_Instructions to follow_:
The answer should be an exact copy of the data.

_Collected material_:
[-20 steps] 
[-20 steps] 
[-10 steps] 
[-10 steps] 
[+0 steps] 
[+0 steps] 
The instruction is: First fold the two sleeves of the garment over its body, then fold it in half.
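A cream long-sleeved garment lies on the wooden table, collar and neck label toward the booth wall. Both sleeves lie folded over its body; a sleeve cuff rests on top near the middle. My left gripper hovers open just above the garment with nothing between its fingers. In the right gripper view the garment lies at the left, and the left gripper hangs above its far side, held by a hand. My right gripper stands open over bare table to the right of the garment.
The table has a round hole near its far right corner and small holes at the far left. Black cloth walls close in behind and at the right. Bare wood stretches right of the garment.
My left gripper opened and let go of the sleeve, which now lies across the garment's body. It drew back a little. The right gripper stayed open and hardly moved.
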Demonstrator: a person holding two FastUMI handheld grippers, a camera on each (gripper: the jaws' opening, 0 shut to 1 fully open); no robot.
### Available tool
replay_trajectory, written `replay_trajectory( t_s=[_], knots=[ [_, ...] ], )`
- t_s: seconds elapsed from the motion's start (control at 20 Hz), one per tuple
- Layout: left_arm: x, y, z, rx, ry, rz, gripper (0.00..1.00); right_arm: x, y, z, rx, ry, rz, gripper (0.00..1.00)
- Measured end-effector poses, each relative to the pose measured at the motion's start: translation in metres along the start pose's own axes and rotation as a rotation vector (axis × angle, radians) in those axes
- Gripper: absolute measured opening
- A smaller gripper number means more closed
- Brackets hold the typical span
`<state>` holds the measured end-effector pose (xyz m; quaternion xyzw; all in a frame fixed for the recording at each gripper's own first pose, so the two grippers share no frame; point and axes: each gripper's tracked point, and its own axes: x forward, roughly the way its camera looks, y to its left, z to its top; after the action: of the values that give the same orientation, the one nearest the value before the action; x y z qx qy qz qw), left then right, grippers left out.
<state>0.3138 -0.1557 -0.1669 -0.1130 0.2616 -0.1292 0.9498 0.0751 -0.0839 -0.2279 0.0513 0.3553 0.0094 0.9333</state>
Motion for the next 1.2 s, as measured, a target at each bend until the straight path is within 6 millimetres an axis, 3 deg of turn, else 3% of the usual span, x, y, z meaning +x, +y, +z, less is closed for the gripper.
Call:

_Written answer_:
[-20 steps] 
[-20 steps] 
[-10 steps] 
[-10 steps] 
[+0 steps] 
[+0 steps] 
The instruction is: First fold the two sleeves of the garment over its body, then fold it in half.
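A cream long-sleeved garment lies on the wooden table, collar and neck label toward the booth wall. Both sleeves lie folded over its body; a sleeve cuff rests on top near the middle. My left gripper hovers open just above the garment with nothing between its fingers. In the right gripper view the garment lies at the left, and the left gripper hangs above its far side, held by a hand. My right gripper stands open over bare table to the right of the garment.
The table has a round hole near its far right corner and small holes at the far left. Black cloth walls close in behind and at the right. Bare wood stretches right of the garment.
My left gripper opened and let go of the sleeve, which now lies across the garment's body. It drew back a little. The right gripper stayed open and hardly moved.
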Demonstrator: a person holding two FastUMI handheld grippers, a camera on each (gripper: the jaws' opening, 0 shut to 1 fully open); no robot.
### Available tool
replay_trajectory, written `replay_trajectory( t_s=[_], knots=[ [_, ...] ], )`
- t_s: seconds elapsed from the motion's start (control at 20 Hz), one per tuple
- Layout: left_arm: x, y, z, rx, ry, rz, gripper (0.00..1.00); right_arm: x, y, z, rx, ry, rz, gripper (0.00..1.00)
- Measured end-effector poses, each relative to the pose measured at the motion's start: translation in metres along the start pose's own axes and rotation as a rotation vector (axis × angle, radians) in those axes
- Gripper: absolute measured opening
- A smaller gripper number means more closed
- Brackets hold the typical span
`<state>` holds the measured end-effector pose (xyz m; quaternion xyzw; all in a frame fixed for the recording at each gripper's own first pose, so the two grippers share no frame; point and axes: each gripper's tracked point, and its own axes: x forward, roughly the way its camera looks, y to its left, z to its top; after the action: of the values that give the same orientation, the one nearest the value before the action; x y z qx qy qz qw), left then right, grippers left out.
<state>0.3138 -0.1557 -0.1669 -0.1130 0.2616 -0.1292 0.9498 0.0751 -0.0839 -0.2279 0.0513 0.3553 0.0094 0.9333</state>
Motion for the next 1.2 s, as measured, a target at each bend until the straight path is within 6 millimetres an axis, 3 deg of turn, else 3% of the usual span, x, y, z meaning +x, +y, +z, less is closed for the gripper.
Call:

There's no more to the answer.